In November 1897, walking over the Stray, Miss Gurney met a Constable (P.C.Chappell, who became Supt. Chappell later on).To him she put the query as to whether he knew of any house suitable for an Orphanage for the children of the Police. He told her of a Boys’ School, St. George’s College, that the Headmaster wished to sell. Immediately at first sight Miss Gurney knew that this was the house she wanted. It had possibilities possessed by none of the many other houses she had seen. After obtaining a report on it from the West Riding Surveyor, she made an offer of £9,500. To her intense dismay this was bluntly refused, the purchase price was stated to be £12,000. This was a figure beyond Miss Gurney’s means, especially as much of her own private income had been used for the Southern Orphanage and Home.
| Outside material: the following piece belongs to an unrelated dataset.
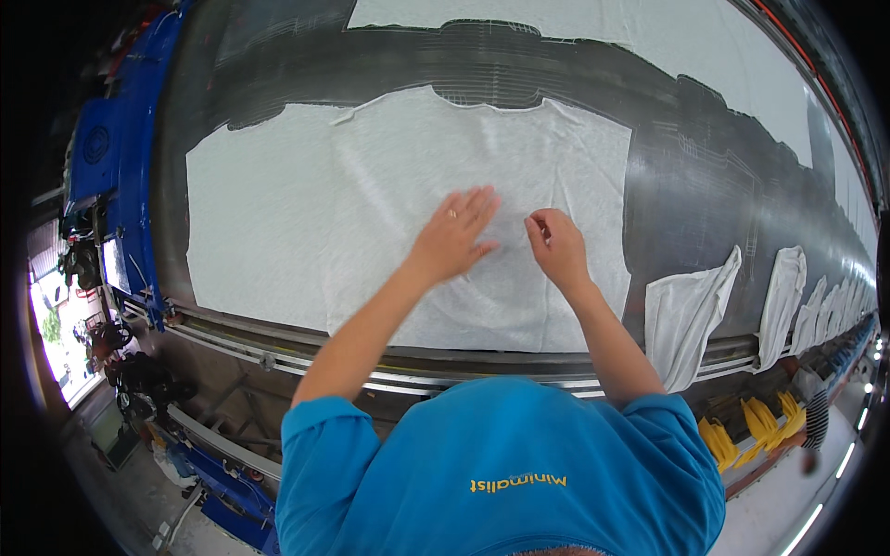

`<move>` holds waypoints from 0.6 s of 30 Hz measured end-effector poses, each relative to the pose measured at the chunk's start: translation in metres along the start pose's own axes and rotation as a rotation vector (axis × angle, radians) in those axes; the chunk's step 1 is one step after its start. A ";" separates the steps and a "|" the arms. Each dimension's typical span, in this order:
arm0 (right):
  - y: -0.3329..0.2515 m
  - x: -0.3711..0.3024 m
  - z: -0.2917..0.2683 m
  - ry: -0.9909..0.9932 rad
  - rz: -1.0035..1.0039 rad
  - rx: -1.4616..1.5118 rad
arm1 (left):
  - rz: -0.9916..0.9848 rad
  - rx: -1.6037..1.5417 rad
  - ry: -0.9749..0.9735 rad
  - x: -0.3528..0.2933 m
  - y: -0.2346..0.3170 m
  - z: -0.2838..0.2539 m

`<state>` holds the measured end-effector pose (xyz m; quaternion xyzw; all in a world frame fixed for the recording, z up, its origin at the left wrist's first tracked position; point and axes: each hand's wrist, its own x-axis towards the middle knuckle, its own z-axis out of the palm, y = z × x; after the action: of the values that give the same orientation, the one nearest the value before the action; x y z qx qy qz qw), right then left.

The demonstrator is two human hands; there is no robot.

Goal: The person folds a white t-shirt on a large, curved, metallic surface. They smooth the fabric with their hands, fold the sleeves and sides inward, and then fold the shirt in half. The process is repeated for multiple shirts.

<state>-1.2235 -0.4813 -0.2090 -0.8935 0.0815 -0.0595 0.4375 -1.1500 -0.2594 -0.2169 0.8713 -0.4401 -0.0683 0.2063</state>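
Observation:
Two white fabric panels cut like shirt pieces lie on a long dark table. The upper white panel (389,185) has a curved neckline at its far edge and soft wrinkles. It overlaps the lower white panel (260,213), which shows flat on the left. My left hand (454,232) is over the middle of the upper panel, palm down with fingers stretched out and a ring on one. Just to its right, my right hand (558,246) is closed over the same panel, fingers curled toward the thumb. Whatever it may hold is hidden.
The dark table (686,185) runs far to the right. More white fabric (575,20) lies along its far side. Folded white cloths (691,310) hang over the near edge at right. A blue machine frame (139,157) borders the left end. Yellow cloths (760,426) hang below the table.

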 end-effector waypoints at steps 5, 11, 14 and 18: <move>0.031 0.014 -0.026 0.189 0.029 0.028 | 0.114 0.182 -0.106 0.066 -0.062 -0.003; 0.110 -0.006 -0.090 0.498 0.275 -0.188 | 0.116 0.255 -0.094 0.111 -0.086 -0.002; 0.145 -0.019 -0.113 0.694 0.438 -0.192 | 0.061 0.285 -0.047 0.122 -0.092 0.005; 0.166 -0.025 -0.107 0.704 0.324 -0.404 | 0.036 0.292 -0.033 0.132 -0.094 0.007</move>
<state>-1.2821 -0.6592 -0.2761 -0.8622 0.3747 -0.2738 0.2030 -1.0025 -0.3167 -0.2542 0.8827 -0.4642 -0.0142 0.0715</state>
Yet, she felt, here was the very house she needed. She left Harrogate to stay with Colonel and Mrs. Ainsworth at Smithills Hall, Bolton and whilst there, the thought of St. George’s College pressed very much on her mind. She herself said later, “I felt that the question must be fully faced and thought out. It was about 3.30 a.m. when I finally decided in prayer to make a bid for this house.” Accordingly, from the Post Office at Wigan, she sent a pre-paid telegram to the owner in the South of England offering £10,000 and adding “as for an Orphanage hope it may be accepted.” On her return that evening from Police meetings in Wigan and Blackburn, she found a telegram awaiting her at Smithills Hall. Nor are the contents surprising when the circumstances in which her offer was made are considered. The reply was “As for Orphanage will agree subject to legal advice.” Thus St. George’s College with its accompanying grounds of 12 acres, passed into Miss Gurney’s hands to be held in trust by her for the Northern Police Forces of England and Wales.

Jan 1898
The Northern Police Orphanage opened and first child housed (initially in temporary accommodation whilst renovations were carried out to building).

The first child, Minnie Smith from Sunderland, was taken in until closure in 1956 due to the declining numbers of children in need. A total of 644 children had passed through the doors of St George's House. Ten days later, two brothers, George and Alexander Nuttall from Burnley Borough, were admitted. However, these first children and others coming at this time, lived in a temporary home in Harrogate while St. George’s was being altered and repaired.

St George's House was maintained by the voluntary subscriptions of the Northern Police Forces of England and Wales. The subscription amounted to 2d or 3d per Officer per week and proved a successful method of assuring the regularity of income for the care of the children and maintenance of the house.

June 1942
Name changed to St George’s House.

Dec 1954
Orphanage closed.

Jan 1955
Albany Lodge opened, housing remaining members from the Orphanage.

Jan 1955
St George’s Fund was set up providing weekly allowances at the time of 10s per week to Police Officer’s children.

The grants/allowances were used to provide “support, maintenance, education and advancement in life”, until a young person left full time education (up to and including further and higher education). Wholly funded by subscription from members of the Police force, with no capital behind it whatsoever.

August 1956
Albany Lodge closed and any remaining children returned to their families.

Around mid-1960's

St George's House used to house and support individuals with special needs.

March 1967
Orphanage sold for £24,500

Northern Orphans Trust set up and grants commenced concentrating on supporting those with special needs and continuation of those people into further education who had been in Albany lodge.

Merge of the two Charities, St George’s Fund and Northern Orphans Trust to create the St George’s Police Trust.

Renamed St George’s Police Children Trust.

Significant changes made to widen eligibility and increase the support offered by the Trust to its Beneficiaries.

Renamed The Police Children’s Charity.